夫の失踪をきっかけに、かなえは水をめぐる認識論的な不安に陥り、自分のアイデンティを問い直す。

一方、最後に登場する夫は、自分のアイデンティティをめぐり、さらに深い不安を抱えている。かなえと再会した夫は、自分というものがわからない、と正直に打ち明ける。
どうして失踪したのか、と問うかなえには、自分はうそつきだった、みんなうそが好きで、本当のことなど知りたくないんだ、と言う。

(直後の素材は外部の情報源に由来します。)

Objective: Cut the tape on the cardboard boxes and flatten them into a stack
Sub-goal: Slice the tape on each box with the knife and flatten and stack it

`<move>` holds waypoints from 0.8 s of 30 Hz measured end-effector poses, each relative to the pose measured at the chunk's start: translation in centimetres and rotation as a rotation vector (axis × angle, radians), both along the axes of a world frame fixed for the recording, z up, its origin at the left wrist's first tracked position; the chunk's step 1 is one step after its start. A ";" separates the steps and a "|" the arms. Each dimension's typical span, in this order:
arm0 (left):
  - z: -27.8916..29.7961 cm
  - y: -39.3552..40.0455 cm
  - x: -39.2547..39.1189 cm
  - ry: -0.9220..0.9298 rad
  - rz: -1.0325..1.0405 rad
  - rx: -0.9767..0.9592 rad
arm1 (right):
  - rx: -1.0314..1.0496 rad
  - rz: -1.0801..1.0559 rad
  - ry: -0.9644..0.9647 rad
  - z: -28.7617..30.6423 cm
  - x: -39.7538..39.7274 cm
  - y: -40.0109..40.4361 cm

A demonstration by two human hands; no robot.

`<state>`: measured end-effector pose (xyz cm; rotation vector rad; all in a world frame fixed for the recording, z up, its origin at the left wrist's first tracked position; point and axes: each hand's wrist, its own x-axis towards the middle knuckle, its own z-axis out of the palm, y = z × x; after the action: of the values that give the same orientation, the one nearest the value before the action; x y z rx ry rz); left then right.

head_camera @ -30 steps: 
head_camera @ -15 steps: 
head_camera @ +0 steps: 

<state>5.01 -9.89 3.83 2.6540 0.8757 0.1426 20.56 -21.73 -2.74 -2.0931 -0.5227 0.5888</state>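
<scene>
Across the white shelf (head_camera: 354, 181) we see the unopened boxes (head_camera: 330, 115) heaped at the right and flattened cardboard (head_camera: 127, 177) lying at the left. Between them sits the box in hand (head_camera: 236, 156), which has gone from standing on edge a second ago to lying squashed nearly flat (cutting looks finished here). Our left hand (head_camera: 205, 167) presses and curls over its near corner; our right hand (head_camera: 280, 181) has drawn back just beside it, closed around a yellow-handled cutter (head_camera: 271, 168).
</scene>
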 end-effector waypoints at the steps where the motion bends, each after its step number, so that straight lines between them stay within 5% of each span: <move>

それでは自分に言ったことも全部うそだったのか、という問いには、自分でもよくわからない、あまりにうそを重ねてきたから、誰かに求められる自分でいることができて、そうやって過ごしたから、と答える。

うそと真実との境界はつねに曖昧である。ひとりの人間の内部も曖昧である。履歴書のようにきちんと整理できるわけではない。
何気ない日常生活の中で、そうした曖昧な人間存在に対する不安を描き、しかもそれを飼い慣らす方法をやさしく最後に示唆する優れた映画である。